NIAGARA FALLS – Chris R. Stoianoff says he used to be the kind of person on Facebook he now despises.
He was talking about the people whose Facebook posts contain nothing but complaints about where they live – in this case Niagara Falls, where Stoianoff just ended more than four years as the city’s historian.
Years ago, when Stoianoff would post historical Niagara Falls photos online that depicted the city’s better days, he used to complain about things like boarded-up storefronts and stretches of economically depressed streets.
“It’s easy to complain about the things, and look at the old photos and get angered by it or say, ‘Oh, how come we can’t have that any more?’ ” he said. “It’s harder to actually go to try to change it.”
He continues to hold that belief after stepping down as historian at the end of April, a volunteer post he held since being appointed by Mayor Paul A. Dyster in December 2010.
The 41-year-old said he gave up the position in order to devote more time to his web design work and his work at NiagaraHub, or “The Hub,” aimed at helping to promote small businesses in the Falls. Stoianoff launched The Hub, as a partnership with Craig E. Avery of ERDCO Development, in 2011. The business includes a website and assists small businesses with advertising, including through social media.
Part of Stoianoff’s work as city historian included being involved in the effort to help save the Old Stone Chimney, a more-than-260-year-old relic located in an embankment of the Robert Moses Parkway. The structure, which was part of French and British forts here in the days before the American Revolution, is going to be made more accessible and given a higher profile by being moved to an area closer to the upper Niagara River.
Stoianoff said he thought the historian role, which he took over from Thomas J. Yots, would involve a lot more “quiet research,” but the major component involves more public outreach.
He said he regularly received requests from ex-pats seeking help to find information about the places their families lived or worked.
Through his role with the Hub, Stoianoff took on a photo digitization project for the Niagara Falls Public Library, funded through the Dunlap Trust. Orrin E. Dunlap, whose photograph collection was a major part of the library’s archive, was the managing editor of the Niagara Falls Gazette from 1890 to 1895.

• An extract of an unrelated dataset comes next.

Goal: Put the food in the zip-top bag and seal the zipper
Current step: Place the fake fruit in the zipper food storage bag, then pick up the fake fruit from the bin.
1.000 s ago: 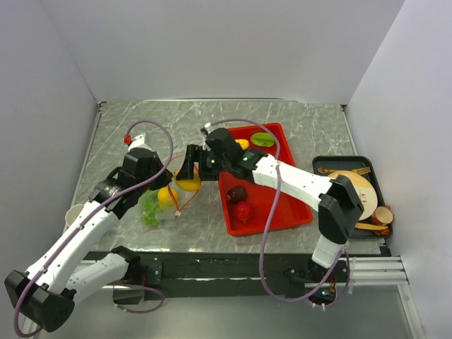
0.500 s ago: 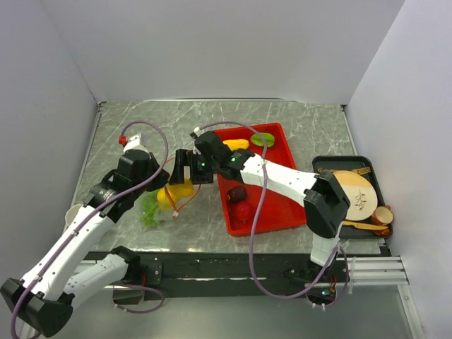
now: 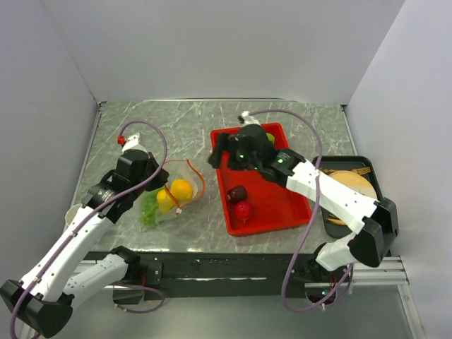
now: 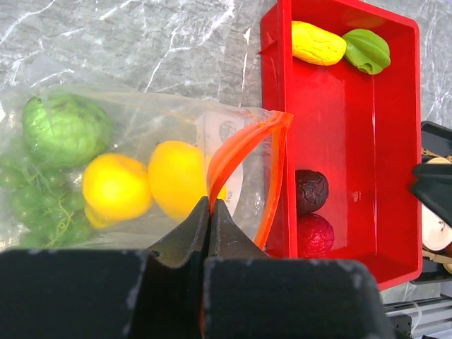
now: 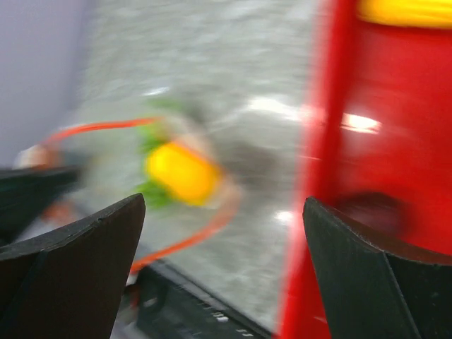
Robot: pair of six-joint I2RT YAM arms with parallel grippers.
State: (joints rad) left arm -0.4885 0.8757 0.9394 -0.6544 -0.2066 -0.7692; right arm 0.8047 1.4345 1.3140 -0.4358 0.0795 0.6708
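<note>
bench [image 3: 141,127]: grey marble top, with the bag on the left and the tray to its right.
red tray [image 4: 346,141]: right of the bag, long side running near to far. Holds four pieces not yet bagged.
zip-top bag [image 4: 176,120]: lies on the bench left of the tray, mouth turned toward the tray's left wall and just beside it. Cannot tell if they touch. Mouth is lifted and gaping.
left claw [image 4: 210,206]: clenched on the near side of the bag mouth, pinching the rim so the opening stays up.
right claw [image 5: 220,208]: released, spread wide, nothing between the fingers. Over the far-left part of the tray. Wrist view is blurred.
bagged food: green leafy head [image 4: 65,129], two yellow fruits [image 4: 115,188], green grapes [image 4: 28,205] at the closed end.
tray food: yellow piece [image 4: 318,43] and green piece [image 4: 366,50] at the far end; dark red piece [image 4: 311,191] and red piece [image 4: 313,234] at the near-left side.
zipper [image 4: 240,145]: orange-red strip standing in an open loop, unsealed.
progress: about half the food looks bagged. Four pieces need moving, then the seal, which is not started.
</note>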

In total, Stoianoff said he will have scanned into a digital archive about 5,000 historical photos and negatives of the 8,000 to 10,000 in the library’s Local History Department. As the library’s collection continued to age, the photographs were deteriorating and some were “disappearing” with ongoing public access.
Stoianoff also created the Niagara Falls Historian Facebook page, where he regularly shared historical images and other items.

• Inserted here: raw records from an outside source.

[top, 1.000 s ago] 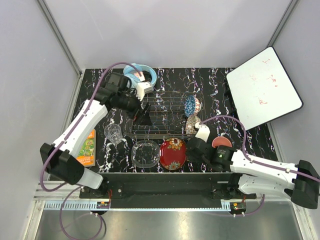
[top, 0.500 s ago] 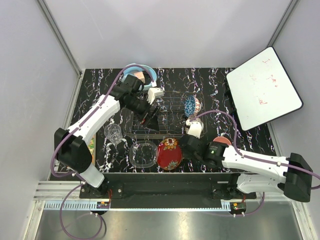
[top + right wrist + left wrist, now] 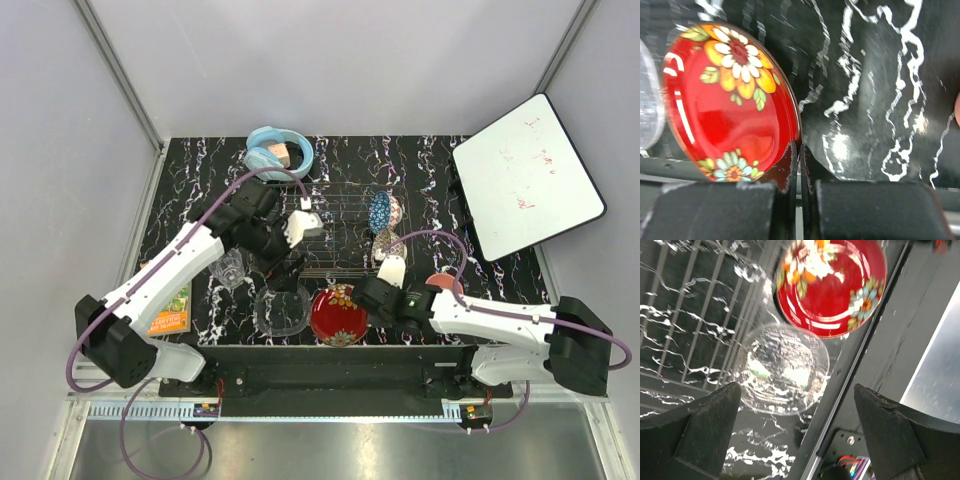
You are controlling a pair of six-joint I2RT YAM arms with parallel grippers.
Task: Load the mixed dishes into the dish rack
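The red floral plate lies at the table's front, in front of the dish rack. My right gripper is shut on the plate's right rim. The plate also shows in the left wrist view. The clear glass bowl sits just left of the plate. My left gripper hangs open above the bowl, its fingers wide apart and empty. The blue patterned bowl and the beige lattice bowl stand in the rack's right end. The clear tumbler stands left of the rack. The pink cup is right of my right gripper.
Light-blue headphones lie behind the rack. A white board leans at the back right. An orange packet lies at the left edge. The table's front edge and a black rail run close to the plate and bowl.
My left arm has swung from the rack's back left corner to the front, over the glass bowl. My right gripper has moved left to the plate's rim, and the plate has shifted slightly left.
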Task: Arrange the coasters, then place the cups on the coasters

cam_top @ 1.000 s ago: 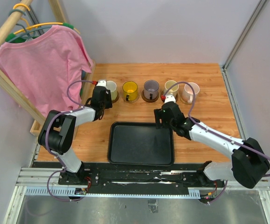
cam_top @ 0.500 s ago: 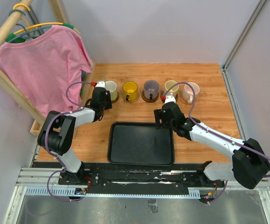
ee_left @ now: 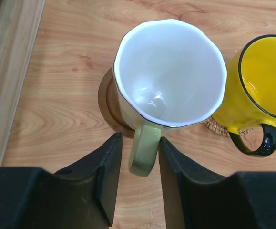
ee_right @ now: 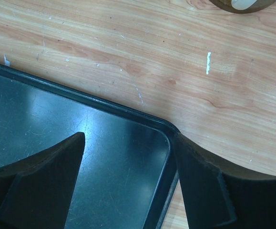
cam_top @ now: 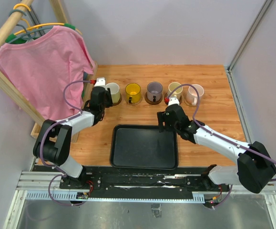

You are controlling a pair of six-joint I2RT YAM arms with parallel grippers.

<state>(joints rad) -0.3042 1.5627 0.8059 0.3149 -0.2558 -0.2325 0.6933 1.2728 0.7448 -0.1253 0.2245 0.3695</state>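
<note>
- Progress, judged from the overhead view, is close to finished: five cups stand in one row along the far side of the table, each seemingly on its own disc, and no cup or disc lies loose elsewhere.
- White cup, leftmost, sits upright on a dark coaster, set a little toward the right of it, so a crescent of brown shows on the left.
- Yellow cup stands just beside it on a woven coaster, black handle toward the camera.
- Grey-purple cup, cream cup and pink cup complete the row; dark rims show under them, though how well they are centred is too small to tell.
- What is left seems only a possible nudge to centre the white cup, then clearing both arms.
- Left gripper reaches forward low over the table, its jaws standing apart on either side of the green handle. A sliver of wood shows on the left side, so the claw looks slack rather than clamped.
- Right gripper hangs over the far right corner of the black tray, arm stretched diagonally inward, claw wide apart and carrying nothing.
</note>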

He compared his time as historian as like taking an ongoing college course in local history, being immersed in the people and stories from the city’s past.
The Falls native said he wanted to thank local historian and author Paul Gromosiak – who he called “the human ‘Google’ for everything local history” – and other local experts and history buffs who make up a team of volunteers who celebrate, research and promote local history.
Stoianoff said he also wanted to thank Dyster for appointing him, saying he appreciated that the mayor was willing to take on a “younger” guy for the job.
Since his earlier days focused on all things Internet and now stepping toward his future, Stoianoff said he’s optimistic.
He points to the early 1920s, when many of the cornerstones of buildings around the city were laid. It was at that time when it seemed everything in the Falls was growing, progressing, building and developing he said.
“I think we are going to see that same growth and prosperity exponentially exactly 100 years later,” he said. “Look around at all the clues – things are getting better and there is brick-and-mortar proof of that theory. Plywood and vacancies will be the exception, not the norm.”
He continued, “The ‘do-nothings’ and the complaining naysayers will be forgotten. The ‘do-ers’ will be remembered because it’ll be their hard work that changed things.”